> **ASSIGNMENT**:
Output the data unchanged and complete, minus the images.

> **DATA EXCERPT**:
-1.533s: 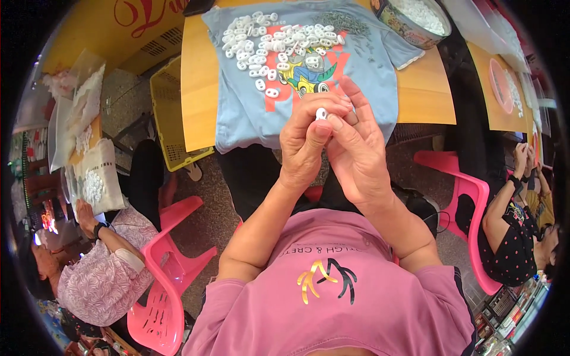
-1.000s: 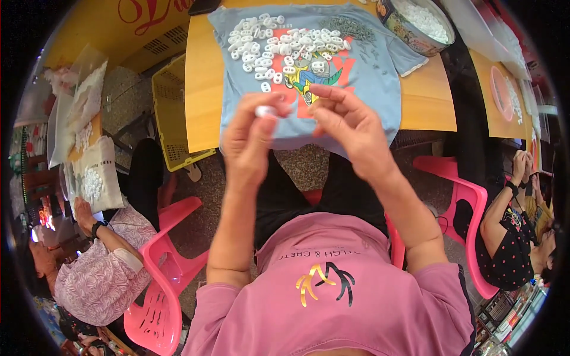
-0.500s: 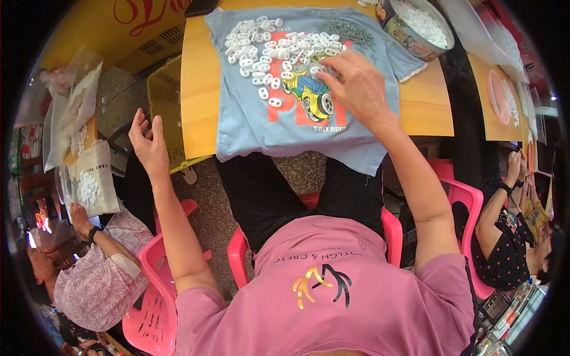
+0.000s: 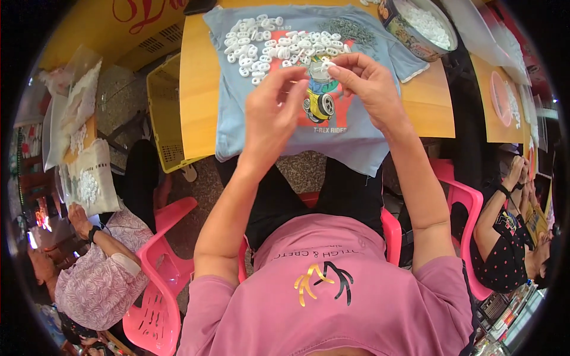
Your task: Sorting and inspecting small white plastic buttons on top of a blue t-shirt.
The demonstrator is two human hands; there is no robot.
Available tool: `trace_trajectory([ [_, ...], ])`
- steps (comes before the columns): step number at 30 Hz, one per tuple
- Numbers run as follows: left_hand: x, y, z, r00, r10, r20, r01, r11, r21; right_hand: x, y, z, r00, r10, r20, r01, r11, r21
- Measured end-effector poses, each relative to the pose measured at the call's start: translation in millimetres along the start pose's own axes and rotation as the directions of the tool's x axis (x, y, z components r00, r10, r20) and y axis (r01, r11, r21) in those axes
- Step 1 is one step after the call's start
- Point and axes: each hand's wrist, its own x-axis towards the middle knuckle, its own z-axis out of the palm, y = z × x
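Note:
My right hand (image 4: 375,89) pinches a small white plastic piece (image 4: 327,67) between thumb and forefinger, above a blue printed T-shirt (image 4: 255,133) spread on the table. Facing it, my left hand (image 4: 274,113) hovers over the shirt, fingers bent and thumb apart from the forefinger; nothing plainly shows in it. Beyond both hands lie many loose white oval pieces with two holes (image 4: 244,48). My left hand hides the nearest of them. At the shirt's far right is a heap of small dark grey-green parts (image 4: 349,31).
A round tin (image 4: 389,24) full of white pieces stands at the table's far right. A yellow crate (image 4: 163,113) sits left of the wooden table (image 4: 199,89). One person (image 4: 98,261) works at my left, another (image 4: 504,243) at my right, both by pink chairs (image 4: 155,291).
My left hand has come in from beside the table's left edge to over the shirt. My right hand has lifted slightly and turned, with a white piece showing in its fingertips.

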Motion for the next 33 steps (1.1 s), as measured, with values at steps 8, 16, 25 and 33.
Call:
trace_trajectory([
  [8,9.8,-3.2,27.3,0.980,-0.183,0.074,0.196,0.947,-0.254,-9.7,0.8,-5.7,0.999,0.031,-0.027,-0.024,0.978,0.206],
  [16,-1.1,7.2,20.7,0.935,-0.324,0.143,0.351,0.796,-0.493,-12.3,5.9,-10.3,0.965,-0.244,-0.097,0.194,0.911,-0.364],
  [25,-7.5,15.5,21.9,0.920,-0.352,0.172,0.386,0.740,-0.550,-27.2,-6.2,-12.0,0.719,-0.645,0.260,0.680,0.576,-0.453],
  [33,-14.9,15.2,22.5,0.918,-0.328,0.222,0.393,0.824,-0.408,-45.2,6.8,0.1,0.794,-0.606,0.054,0.561,0.695,-0.449],
])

> **YOUR RESPONSE**:
-1.533s: 
-1.000s: 
-0.500s: 
+0.000s: 
Your task: Sorting and inspecting small white plastic buttons on top of a blue t-shirt.
The demonstrator is two human hands; there is no robot.
Available tool: `trace_trajectory([ [_, ...], ])`
- steps (comes before the columns): step number at 30 Hz, one per tuple
- Numbers run as follows: left_hand: x, y, z, r00, r10, r20, r01, r11, r21; right_hand: x, y, z, r00, r10, r20, r01, r11, r21
- Measured end-effector poses, each relative to the pose measured at the call's start: translation in millimetres along the start pose's own axes and rotation as the directions of the tool's x axis (x, y, z components r00, r10, r20) and y axis (r01, r11, r21) in those axes
- Step 1 is one step after the call's start
- Point and axes: each hand's wrist, its own x-axis towards the middle knuckle, its own z-axis out of the palm, y = z × x
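Note:
My right hand (image 4: 375,89) pinches a small white plastic piece (image 4: 327,67) between thumb and forefinger, above a blue printed T-shirt (image 4: 255,133) spread on the table. Facing it, my left hand (image 4: 274,113) hovers over the shirt, fingers bent and thumb apart from the forefinger; nothing plainly shows in it. Beyond both hands lie many loose white oval pieces with two holes (image 4: 244,48). My left hand hides the nearest of them. At the shirt's far right is a heap of small dark grey-green parts (image 4: 349,31).
A round tin (image 4: 389,24) full of white pieces stands at the table's far right. A yellow crate (image 4: 163,113) sits left of the wooden table (image 4: 199,89). One person (image 4: 98,261) works at my left, another (image 4: 504,243) at my right, both by pink chairs (image 4: 155,291).
My left hand has come in from beside the table's left edge to over the shirt. My right hand has lifted slightly and turned, with a white piece showing in its fingertips.
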
Motion for the next 33 steps (1.1 s), as measured, with values at steps 8, 16, 25 and 33.
Call:
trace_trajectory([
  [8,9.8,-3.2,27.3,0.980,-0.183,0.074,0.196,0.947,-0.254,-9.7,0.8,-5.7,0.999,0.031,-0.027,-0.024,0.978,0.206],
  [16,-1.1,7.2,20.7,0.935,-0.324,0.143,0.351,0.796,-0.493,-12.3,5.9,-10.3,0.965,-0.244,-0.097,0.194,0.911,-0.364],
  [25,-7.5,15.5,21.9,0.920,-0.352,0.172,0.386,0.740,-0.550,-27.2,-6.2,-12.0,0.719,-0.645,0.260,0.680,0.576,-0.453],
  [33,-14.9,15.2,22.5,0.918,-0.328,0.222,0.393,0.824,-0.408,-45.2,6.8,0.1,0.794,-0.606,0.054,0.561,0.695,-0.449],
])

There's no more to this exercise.